YOUR INSTRUCTIONS>
Could you restate exactly the lines that begin at the line with "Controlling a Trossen" and end at the final line of the data?

DATA BLOCK>
------
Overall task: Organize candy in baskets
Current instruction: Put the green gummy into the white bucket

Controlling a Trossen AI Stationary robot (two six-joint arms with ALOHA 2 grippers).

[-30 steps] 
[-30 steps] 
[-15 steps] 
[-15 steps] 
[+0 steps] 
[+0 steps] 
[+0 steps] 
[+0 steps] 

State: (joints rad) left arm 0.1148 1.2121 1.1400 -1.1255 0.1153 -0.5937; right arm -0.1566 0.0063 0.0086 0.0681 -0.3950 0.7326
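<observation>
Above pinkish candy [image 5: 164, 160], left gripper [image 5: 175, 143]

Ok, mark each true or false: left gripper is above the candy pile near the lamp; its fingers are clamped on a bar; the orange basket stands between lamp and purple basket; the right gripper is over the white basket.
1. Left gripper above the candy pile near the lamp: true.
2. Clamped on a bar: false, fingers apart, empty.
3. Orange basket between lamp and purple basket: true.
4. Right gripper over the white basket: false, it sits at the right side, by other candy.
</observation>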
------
RESPONSE FOR THIS EXERCISE>
Controlling a Trossen AI Stationary robot (two six-joint arms with ALOHA 2 grippers).

[-30 steps] 
[-30 steps] 
[-15 steps] 
[-15 steps] 
[+0 steps] 
[+0 steps] 
[+0 steps] 
[+0 steps] 

State: (joints rad) left arm 0.1148 1.2121 1.1400 -1.1255 0.1153 -0.5937; right arm -0.1566 0.0063 0.0086 0.0681 -0.3950 0.7326
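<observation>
Above pinkish candy [image 5: 164, 160], left gripper [image 5: 175, 143]

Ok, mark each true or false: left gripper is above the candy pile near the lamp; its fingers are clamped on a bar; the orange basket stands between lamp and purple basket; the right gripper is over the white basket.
1. Left gripper above the candy pile near the lamp: true.
2. Clamped on a bar: false, fingers apart, empty.
3. Orange basket between lamp and purple basket: true.
4. Right gripper over the white basket: false, it sits at the right side, by other candy.
</observation>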

Nothing remains to be added to the exercise.